** EXERCISE DIRECTIONS **
Repeat only the lines below from the one containing "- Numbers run" through the one containing "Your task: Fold", inclusive, exactly as written.

════════

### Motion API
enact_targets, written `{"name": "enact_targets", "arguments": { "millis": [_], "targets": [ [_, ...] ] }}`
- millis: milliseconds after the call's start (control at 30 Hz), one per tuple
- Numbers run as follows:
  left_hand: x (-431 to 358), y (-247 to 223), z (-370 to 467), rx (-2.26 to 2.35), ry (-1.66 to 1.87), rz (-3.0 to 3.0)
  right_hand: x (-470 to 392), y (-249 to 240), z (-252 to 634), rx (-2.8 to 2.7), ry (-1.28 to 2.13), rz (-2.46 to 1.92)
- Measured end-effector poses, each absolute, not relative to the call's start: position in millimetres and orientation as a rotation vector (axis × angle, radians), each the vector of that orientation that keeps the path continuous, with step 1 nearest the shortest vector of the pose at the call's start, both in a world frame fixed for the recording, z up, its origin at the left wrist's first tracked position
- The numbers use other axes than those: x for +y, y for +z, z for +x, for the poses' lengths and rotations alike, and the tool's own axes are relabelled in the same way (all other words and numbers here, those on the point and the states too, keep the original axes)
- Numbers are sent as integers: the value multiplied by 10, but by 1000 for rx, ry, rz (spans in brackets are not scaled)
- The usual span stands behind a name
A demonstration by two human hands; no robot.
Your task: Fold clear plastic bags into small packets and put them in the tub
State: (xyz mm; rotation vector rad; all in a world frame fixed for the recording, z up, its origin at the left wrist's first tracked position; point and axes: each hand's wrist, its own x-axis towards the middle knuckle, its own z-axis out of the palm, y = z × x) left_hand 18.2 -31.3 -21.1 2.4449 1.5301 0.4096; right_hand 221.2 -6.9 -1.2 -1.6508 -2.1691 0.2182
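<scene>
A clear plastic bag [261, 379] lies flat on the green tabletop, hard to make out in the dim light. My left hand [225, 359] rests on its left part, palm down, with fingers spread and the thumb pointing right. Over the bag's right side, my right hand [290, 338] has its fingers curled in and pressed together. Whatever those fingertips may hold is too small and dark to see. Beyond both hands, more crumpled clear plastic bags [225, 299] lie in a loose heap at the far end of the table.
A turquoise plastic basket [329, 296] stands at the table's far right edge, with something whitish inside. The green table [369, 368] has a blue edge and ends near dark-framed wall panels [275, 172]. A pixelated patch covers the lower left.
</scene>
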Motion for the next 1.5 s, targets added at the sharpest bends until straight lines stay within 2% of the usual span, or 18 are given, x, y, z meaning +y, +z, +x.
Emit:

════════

** EXERCISE RESULT **
- Numbers run as follows:
  left_hand: x (-431 to 358), y (-247 to 223), z (-370 to 467), rx (-2.26 to 2.35), ry (-1.66 to 1.87), rz (-3.0 to 3.0)
  right_hand: x (-470 to 392), y (-249 to 240), z (-252 to 634), rx (-2.8 to 2.7), ry (-1.28 to 2.13), rz (-2.46 to 1.92)
- Measured end-effector poses, each absolute, not relative to the call's start: position in millimetres and orientation as a rotation vector (axis × angle, radians), each the vector of that orientation that keeps the path continuous, with step 1 nearest the shortest vector of the pose at the call's start, both in a world frame fixed for the recording, z up, its origin at the left wrist's first tracked position
- The numbers use other axes than those: x for +y, y for +z, z for +x, for the poses' lengths and rotations alike, and the tool's own axes are relabelled in the same way (all other words and numbers here, those on the point and the states too, keep the original axes)
- Numbers are sent as integers: the value multiplied by 10, but by 1000 for rx, ry, rz (spans in brackets are not scaled)
- The usual span stands behind a name
A demonstration by two human hands; no robot.
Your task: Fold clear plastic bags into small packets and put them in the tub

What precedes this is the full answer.